● **PROBLEM TO SOLVE**: In the listing below, locate the lines that hold "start" and copy them.

● **SUPPLIED INFORMATION**:
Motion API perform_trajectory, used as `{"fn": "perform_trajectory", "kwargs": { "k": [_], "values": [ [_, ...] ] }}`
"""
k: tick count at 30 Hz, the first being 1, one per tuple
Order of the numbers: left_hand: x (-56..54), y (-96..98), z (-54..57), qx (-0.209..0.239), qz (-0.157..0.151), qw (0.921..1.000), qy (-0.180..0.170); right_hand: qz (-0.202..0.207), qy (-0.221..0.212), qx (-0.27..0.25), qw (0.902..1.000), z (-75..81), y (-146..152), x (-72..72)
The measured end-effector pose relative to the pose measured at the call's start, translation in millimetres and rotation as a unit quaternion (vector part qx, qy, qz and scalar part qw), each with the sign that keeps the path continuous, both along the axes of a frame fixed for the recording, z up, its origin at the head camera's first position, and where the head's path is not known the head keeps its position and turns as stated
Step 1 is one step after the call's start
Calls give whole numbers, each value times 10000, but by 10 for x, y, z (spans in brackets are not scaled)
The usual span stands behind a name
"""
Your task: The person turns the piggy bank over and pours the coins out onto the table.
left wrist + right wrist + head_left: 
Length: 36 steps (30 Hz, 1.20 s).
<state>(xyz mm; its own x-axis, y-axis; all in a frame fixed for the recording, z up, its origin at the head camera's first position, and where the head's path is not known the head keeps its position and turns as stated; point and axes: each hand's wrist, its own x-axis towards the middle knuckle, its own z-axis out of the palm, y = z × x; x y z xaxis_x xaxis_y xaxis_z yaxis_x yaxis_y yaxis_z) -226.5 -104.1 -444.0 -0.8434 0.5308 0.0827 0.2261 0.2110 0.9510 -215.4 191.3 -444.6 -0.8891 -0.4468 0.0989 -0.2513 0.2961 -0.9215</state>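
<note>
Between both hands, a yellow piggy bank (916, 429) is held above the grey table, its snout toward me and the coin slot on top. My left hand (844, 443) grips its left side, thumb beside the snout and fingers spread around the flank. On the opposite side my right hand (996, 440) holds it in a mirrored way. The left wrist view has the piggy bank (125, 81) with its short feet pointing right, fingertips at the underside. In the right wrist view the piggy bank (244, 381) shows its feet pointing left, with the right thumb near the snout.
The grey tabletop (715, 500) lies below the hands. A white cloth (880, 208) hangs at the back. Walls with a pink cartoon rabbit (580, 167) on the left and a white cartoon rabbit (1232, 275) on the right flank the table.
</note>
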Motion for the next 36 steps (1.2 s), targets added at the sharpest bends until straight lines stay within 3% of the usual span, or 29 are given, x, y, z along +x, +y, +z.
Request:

● **EXPECTED ANSWER**:
The measured end-effector pose relative to the pose measured at the call's start, translation in millimetres and rotation as a unit quaternion (vector part qx, qy, qz and scalar part qw), each with the sign that keeps the path continuous, both along the axes of a frame fixed for the recording, z up, its origin at the head camera's first position, and where the head's path is not known the head keeps its position and turns as stated
Step 1 is one step after the call's start

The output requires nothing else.